Chronic Fatigue Syndrome
Pediatric Chronic Fatigue Syndrome (CFS)
Chronic Fatigue Syndrome (CFS), also known as Myalgic Encephalomyelitis (ME), is a complex and debilitating disorder characterized by persistent, unexplained fatigue that is not alleviated by rest and is accompanied by a constellation of other symptoms.
Key Points
- Affects both children and adolescents, with a peak incidence in the teenage years
- Significant impact on physical, mental, and social functioning
- Lack of clear understanding of the underlying pathophysiology
- Requires a multidisciplinary approach for effective management
Causes and Risk Factors
Multifactorial Etiology
- Viral infections (e.g., Epstein-Barr virus, enterovirus, parvovirus B19)
- Immune system dysregulation and inflammation
- Genetic predisposition and familial clustering
- Hormonal imbalances (e.g., hypothalamic-pituitary-adrenal axis dysfunction)
- Psychological and environmental factors (e.g., stress, trauma, sleep disturbances)
Risk Factors
- Female sex (2-4 times more common in females)
- Age (peak incidence in adolescents and young adults)
- Sedentary lifestyle and deconditioning
- Comorbid mental health conditions (e.g., depression, anxiety)
- History of viral infections or other triggering events
The exact cause of CFS remains unclear, and it is likely a combination of genetic, immunological, and environmental factors that contribute to the development of the condition.
Clinical Presentation
Cardinal Symptoms
- Persistent, unexplained fatigue that is not alleviated by rest
- Post-exertional malaise (worsening of symptoms after physical or mental exertion)
- Unrefreshing sleep or sleep disturbances
- Impaired cognitive function ("brain fog," difficulty concentrating, memory problems)
Additional Symptoms
- Muscle and joint pain
- Headaches
- Sore throat
- Tender lymph nodes
- Orthostatic intolerance (dizziness, lightheadedness upon standing)
- Gastrointestinal disturbances (e.g., nausea, abdominal pain, irritable bowel syndrome)
- Temperature dysregulation (chills, sweats)
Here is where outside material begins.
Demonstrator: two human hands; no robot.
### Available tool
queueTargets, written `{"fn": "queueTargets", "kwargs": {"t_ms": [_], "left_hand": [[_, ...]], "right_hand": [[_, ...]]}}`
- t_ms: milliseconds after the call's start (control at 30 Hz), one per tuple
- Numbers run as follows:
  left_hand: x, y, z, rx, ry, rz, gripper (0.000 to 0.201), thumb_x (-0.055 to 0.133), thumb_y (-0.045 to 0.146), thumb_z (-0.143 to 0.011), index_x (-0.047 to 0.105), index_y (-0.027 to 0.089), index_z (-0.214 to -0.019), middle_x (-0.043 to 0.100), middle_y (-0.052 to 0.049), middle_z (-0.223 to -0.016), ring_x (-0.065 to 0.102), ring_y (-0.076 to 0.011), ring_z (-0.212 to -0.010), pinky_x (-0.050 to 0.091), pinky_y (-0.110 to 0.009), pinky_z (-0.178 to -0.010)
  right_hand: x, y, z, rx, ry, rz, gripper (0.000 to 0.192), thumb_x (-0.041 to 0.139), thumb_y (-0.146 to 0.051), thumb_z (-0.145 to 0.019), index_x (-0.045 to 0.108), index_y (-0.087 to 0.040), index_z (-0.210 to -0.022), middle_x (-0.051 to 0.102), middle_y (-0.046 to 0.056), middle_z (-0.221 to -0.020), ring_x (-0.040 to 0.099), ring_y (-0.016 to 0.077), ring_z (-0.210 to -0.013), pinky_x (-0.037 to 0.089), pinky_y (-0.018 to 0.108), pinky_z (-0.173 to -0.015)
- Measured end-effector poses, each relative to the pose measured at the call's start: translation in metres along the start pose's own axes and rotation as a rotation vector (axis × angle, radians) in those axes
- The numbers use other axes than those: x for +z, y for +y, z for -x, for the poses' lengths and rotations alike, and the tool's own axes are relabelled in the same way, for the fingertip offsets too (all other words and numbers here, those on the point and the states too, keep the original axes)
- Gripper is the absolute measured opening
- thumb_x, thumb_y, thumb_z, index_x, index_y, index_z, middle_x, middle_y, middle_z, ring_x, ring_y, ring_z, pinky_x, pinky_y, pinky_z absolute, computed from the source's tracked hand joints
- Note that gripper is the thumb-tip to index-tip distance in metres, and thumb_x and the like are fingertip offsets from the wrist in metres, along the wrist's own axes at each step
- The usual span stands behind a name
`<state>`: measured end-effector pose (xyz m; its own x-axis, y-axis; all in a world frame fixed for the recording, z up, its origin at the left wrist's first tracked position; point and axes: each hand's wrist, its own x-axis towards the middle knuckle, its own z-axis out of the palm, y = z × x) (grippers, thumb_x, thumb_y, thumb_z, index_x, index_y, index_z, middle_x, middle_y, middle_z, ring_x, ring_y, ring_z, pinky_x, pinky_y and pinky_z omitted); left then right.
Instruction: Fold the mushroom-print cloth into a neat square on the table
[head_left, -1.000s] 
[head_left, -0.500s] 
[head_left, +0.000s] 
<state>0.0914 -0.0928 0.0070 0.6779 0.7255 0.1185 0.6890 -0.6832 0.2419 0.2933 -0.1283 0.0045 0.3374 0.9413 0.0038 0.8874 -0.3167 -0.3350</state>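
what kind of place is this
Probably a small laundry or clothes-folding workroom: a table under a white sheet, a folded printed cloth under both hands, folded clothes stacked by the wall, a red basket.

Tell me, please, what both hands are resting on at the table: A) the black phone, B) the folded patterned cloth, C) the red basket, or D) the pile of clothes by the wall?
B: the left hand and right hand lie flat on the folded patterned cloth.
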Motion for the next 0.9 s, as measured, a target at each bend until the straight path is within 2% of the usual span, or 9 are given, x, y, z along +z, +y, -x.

The symptoms of CFS can fluctuate in severity and may worsen with physical or mental exertion, leading to significant functional impairment.
Diagnosis
Diagnostic Criteria
- Persistent, unexplained fatigue lasting at least 6 months
- Significant reduction in daily activities compared to pre-illness level
- Presence of at least four of the following symptoms:
- Post-exertional malaise
- Unrefreshing sleep
- Cognitive impairment
- Orthostatic intolerance
- Muscle/joint pain
- Exclusion of other medical and psychiatric conditions that could explain the symptoms
Diagnostic Workup
- Detailed medical history and physical examination
- Laboratory tests to rule out other conditions (e.g., complete blood count, metabolic panel, thyroid function, autoimmune markers)
- Psychological evaluation to assess for comorbid mental health conditions
- Autonomic function tests (e.g., tilt-table test) to assess for orthostatic intolerance
- Ruling out alternative diagnoses through appropriate imaging or specialized testing
The diagnosis of CFS is primarily based on clinical criteria, as there is no single diagnostic test to confirm the condition.
Management
Multidisciplinary Approach
- Symptom management and treatment of associated conditions
- Medications (e.g., pain relievers, sleep aids, antidepressants)
- Lifestyle modifications (e.g., pacing, sleep hygiene, dietary changes)
- Rehabilitative interventions
- Graded exercise therapy (gradually increasing physical activity)
- Cognitive-behavioral therapy (to address thoughts, emotions, and behaviors)
- Supportive care and education
- Counseling and mental health support
- School accommodations and vocational rehabilitation
- Patient and family education on disease management
The treatment plan should be tailored to the individual patient's symptoms, preferences, and level of functioning.
Prognosis
Natural Course
- CFS is a chronic, fluctuating condition with periods of remission and relapse
- Most patients experience a gradual improvement in symptoms over time, but complete recovery is uncommon
- Some patients may remain severely disabled, with significant impact on quality of life
Factors Affecting Prognosis
- Early diagnosis and appropriate management
- Severity of initial symptoms and level of functional impairment
- Comorbid mental health conditions and their management
- Adherence to treatment recommendations and lifestyle modifications
- Availability of social support and access to specialized care
With a multidisciplinary approach and appropriate management, most pediatric patients with CFS can achieve some improvement in symptoms and quality of life, though a complete return to pre-illness functioning is uncommon.